EMO Ankara Şubesi Yönetim Kurulu Başkanı Ramazan Pektaş, Hayat Tv ile 28 Eylül 2011 Çarşamba günü yaptığı röportajda uluslararası tahkimi değerlendirdi. İran’ın, doğalgaz alımları ile ilgili olarak Türkiye’yi uluslar arası tahkime vermesi sorusunu yanıtlayan Pektaş, “Tahkimden bir an önce vazgeçilmesini sağlamalıyız yoksa Türkiye önümüzdeki yıllarda uluslar arası tahkim yoluyla başka ülkelere çok daha fazla ödemek durumunda kalacak” dedi.
Ramazan Pektaş’ın röportajı 28 Eylül 2011 Çarşamba günü 19:00 Ana Haber Bülteni’nde yayımlanacak.
Tarih: 28 Eylül 2011 Çarşamba Saat:19:00 Yer: Hayat Tv Ana Haber Bülteni Pektaş özetle şunları söyledi; " Tahkim ile ilgili MeslekO olarak 24 Ocak 2008 tarihinde ‘Enerji ve Tabii Kaynaklar Bakanlığı Dava Kıskacında, Yeni Hortum Tahkim` adıyla 2008 Ocak`ta bir açıklama yapmıştık ve uluslar arası tahkim yoluyla karşıya kaldığımız faturanın tutarının 42 milyar dolar olduğunu söylemiştik.

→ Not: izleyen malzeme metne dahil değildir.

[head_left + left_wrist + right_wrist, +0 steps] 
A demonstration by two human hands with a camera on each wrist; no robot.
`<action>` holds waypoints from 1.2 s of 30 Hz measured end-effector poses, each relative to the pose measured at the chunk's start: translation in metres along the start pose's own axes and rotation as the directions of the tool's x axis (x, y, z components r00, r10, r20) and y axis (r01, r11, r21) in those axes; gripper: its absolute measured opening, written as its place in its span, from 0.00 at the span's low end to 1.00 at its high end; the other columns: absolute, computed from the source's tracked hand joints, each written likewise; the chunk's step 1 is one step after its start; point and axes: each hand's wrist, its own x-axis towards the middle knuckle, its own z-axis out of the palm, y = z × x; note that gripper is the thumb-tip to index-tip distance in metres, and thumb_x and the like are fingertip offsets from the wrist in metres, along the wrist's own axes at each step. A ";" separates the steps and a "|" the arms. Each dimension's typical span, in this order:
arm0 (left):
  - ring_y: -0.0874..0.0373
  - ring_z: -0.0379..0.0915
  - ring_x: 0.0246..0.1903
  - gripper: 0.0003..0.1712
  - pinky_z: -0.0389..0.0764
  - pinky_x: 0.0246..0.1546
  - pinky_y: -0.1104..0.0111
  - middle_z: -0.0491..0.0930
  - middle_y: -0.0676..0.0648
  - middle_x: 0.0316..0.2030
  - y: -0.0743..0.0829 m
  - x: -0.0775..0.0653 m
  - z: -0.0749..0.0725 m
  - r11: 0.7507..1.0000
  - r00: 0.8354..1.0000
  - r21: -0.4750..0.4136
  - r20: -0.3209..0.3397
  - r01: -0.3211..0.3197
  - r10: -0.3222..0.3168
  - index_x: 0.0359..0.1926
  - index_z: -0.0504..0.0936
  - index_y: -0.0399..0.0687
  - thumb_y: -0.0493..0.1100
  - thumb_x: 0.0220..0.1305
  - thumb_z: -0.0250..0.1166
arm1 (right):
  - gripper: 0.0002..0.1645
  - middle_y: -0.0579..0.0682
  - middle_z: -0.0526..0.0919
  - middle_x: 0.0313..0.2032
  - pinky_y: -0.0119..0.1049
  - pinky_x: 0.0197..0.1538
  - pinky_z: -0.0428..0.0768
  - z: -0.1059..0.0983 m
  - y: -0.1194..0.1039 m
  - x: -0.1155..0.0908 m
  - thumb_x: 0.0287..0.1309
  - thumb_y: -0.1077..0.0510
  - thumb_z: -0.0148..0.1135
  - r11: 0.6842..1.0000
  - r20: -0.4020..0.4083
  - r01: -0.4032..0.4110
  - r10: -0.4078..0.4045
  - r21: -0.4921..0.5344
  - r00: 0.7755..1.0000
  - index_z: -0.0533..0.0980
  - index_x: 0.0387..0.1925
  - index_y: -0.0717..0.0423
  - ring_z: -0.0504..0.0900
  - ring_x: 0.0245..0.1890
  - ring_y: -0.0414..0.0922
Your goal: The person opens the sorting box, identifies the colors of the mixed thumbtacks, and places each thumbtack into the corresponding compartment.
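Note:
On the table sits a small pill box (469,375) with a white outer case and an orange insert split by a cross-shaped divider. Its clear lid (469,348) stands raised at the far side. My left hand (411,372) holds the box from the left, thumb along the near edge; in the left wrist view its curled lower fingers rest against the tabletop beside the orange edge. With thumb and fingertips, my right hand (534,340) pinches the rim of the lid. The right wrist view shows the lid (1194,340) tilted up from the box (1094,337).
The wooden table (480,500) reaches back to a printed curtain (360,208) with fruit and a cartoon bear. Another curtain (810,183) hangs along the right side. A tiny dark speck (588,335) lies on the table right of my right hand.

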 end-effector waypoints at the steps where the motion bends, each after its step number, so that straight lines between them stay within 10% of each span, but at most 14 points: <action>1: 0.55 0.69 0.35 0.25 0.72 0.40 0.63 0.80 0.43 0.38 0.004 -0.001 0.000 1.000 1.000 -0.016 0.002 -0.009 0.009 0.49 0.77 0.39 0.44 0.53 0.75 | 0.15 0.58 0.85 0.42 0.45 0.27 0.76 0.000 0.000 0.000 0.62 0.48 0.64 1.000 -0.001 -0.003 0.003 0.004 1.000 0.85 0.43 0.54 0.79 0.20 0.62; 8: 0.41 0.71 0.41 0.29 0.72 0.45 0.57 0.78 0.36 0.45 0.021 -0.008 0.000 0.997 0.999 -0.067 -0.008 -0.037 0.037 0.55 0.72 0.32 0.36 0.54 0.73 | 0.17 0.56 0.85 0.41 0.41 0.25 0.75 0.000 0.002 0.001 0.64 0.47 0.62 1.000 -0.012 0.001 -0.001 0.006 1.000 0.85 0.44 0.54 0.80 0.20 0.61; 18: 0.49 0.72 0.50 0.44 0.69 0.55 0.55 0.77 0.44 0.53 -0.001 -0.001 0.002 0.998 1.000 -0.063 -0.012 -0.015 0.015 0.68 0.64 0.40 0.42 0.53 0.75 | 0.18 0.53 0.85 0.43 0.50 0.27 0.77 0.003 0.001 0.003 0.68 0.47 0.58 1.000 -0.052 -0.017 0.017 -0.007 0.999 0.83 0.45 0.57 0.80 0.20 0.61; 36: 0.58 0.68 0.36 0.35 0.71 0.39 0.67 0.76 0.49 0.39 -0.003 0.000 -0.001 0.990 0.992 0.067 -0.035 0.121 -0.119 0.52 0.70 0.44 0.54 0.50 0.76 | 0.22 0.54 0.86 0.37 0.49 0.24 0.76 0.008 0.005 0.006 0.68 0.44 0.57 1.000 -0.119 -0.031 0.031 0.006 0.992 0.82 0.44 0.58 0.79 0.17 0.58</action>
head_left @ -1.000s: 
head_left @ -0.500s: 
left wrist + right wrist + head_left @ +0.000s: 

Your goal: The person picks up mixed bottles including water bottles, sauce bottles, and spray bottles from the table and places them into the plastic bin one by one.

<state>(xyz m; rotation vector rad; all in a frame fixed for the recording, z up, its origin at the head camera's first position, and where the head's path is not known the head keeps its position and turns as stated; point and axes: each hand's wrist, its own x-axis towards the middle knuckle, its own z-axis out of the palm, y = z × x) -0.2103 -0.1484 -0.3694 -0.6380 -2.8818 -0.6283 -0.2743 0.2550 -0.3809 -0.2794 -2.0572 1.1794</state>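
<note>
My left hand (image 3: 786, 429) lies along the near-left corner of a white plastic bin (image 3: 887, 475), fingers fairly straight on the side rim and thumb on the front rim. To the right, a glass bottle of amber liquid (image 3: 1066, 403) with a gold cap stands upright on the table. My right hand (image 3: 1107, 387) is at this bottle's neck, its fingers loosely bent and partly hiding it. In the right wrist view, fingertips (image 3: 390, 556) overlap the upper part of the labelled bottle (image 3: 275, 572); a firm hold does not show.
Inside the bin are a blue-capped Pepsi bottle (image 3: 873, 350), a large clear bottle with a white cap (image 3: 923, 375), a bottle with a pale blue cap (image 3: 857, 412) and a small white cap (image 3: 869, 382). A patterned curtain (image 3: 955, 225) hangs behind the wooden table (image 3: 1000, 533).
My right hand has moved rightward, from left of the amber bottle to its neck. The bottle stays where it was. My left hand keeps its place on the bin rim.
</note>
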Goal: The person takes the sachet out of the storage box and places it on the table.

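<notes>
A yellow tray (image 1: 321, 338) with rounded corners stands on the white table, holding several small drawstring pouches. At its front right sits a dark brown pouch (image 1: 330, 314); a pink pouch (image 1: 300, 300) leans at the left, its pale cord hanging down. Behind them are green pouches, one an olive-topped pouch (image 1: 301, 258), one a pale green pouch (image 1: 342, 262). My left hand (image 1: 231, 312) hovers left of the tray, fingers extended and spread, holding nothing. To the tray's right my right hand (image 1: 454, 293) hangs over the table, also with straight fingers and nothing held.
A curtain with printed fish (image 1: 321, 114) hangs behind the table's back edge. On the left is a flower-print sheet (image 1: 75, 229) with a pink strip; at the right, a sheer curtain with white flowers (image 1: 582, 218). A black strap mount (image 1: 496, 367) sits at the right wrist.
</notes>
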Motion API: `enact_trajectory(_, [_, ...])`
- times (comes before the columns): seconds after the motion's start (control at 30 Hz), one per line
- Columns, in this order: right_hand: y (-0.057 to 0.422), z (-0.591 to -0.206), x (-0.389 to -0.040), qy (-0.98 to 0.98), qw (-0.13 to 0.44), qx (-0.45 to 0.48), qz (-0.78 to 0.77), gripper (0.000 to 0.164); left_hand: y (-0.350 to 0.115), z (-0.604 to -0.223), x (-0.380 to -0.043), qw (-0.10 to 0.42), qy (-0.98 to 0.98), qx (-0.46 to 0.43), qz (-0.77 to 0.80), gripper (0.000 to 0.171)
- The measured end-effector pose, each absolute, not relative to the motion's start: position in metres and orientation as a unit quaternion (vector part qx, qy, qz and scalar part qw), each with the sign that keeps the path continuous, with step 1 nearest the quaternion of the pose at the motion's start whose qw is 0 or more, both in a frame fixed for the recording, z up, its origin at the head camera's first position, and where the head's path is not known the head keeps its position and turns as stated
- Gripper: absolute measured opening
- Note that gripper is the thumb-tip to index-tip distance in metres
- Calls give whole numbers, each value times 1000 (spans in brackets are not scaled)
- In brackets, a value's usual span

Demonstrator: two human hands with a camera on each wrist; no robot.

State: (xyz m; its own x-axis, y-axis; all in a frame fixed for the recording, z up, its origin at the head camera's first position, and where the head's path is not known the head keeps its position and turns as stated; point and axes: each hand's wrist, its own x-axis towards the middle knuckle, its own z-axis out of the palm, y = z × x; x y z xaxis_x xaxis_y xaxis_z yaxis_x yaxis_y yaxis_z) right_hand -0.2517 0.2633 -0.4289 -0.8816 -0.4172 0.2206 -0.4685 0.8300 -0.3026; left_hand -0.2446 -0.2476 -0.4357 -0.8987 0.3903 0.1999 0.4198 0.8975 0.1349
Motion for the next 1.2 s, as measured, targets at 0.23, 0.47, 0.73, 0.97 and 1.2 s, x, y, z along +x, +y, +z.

Bu rakam gün geçiyor ki artıyor. İran ya da başka ülkele, geçmişte yaptığımız sözleşmelerde Türkiye`yi koruyan değil karşı tarafı koruyan maddeler nedeniyle dava açmakta ve davaları ne yazık ki kazanabilmekteler. Geçmişte de kaybettiğimiz ve tazminatını ödediğimiz davalar bulunmakta. Gaz alımıyla ilgili konuda çok fazla problemlerle karşılaşabiliniyor, al ya da öde şeklinde düzenlenebiliyor. Gazı sizin taahhüt ettiğiniz oranlarda almanız gerekiyor. Eğer ihtiyacınız yoksa ya da kendi iç dağıtım şebekesindeki problem nedeniyle taahhüt ettiğiniz gazı almadığınız bu gazı almış gibi ödeme yapmanız gerekiyor. Ödeme yapmazsanız uluslararası tahkim yoluyla bu tazminatlar karşı taraflara ödenmektedir. Hatırlıyoruz 2008-2009`da zaman zaman İran, Rusya vanayı kendi kapatabiliyordu o zaman problem olmuyordu. Yaşanan patlamalar nedeniyle gaz akışı olmamış alınmayan gazın faturası bize fatura edilebiliyor. Geçmişte siyasilerin neye dayanarak yaptığınız bilemediğimiz anlaşmaların toplum olarak yaşadığımız faturası ne yazık ki çok kabarık. Gaz olsun diğer enerji alanlarında olsun merkezi plânlama yapılması gerektiğini söylüyoruz. Bu merkezi plânlama çerçevesinde kamu çıkarını gözeten politikaların olması gerektiğini söylüyoruz ancak bugüne kadar kamu çıkarını değil daha ziyade anlaşmaları yapan siyasilerin ve diğer ülkeler ile yapılan gizli sözleşmelerle karşı karşıya kalıyoruz. Tahkim yasası bizim ekonomik açıdan ciddi zararlarımıza sebep oluyor. Anlaşmaların gizli olması bir problem tahkim nedeniyle buralara tazminatlar ödenmesi başka bir problem. Bu tür anlaşmaların aslında bir an önce sonlandırılması daha fazla zarar görülmemesi gerekiyor. Gaz dışındaki diğer tahkime neden olan yatırımlardaki ya da çalışmalardaki sözleşmelerin de ciddi boşluk oluşturduğunu bütçemiz için önemli yekun oluşturduğunu görüyoruz. Tahkimden vazgeçilmesini sağlamalıyız yoksa Türkiye önümüzdeki yıllarda şu anda bütçenin yüzde 10`larına tekabül eden rakamın çok daha fazlasını ödemek durumunda kalabilir. Türkiye bütçesinin böyle yanlış ve tek taraflı sözleşmelerle zarar görmesini kabul etmek mümkün değildir.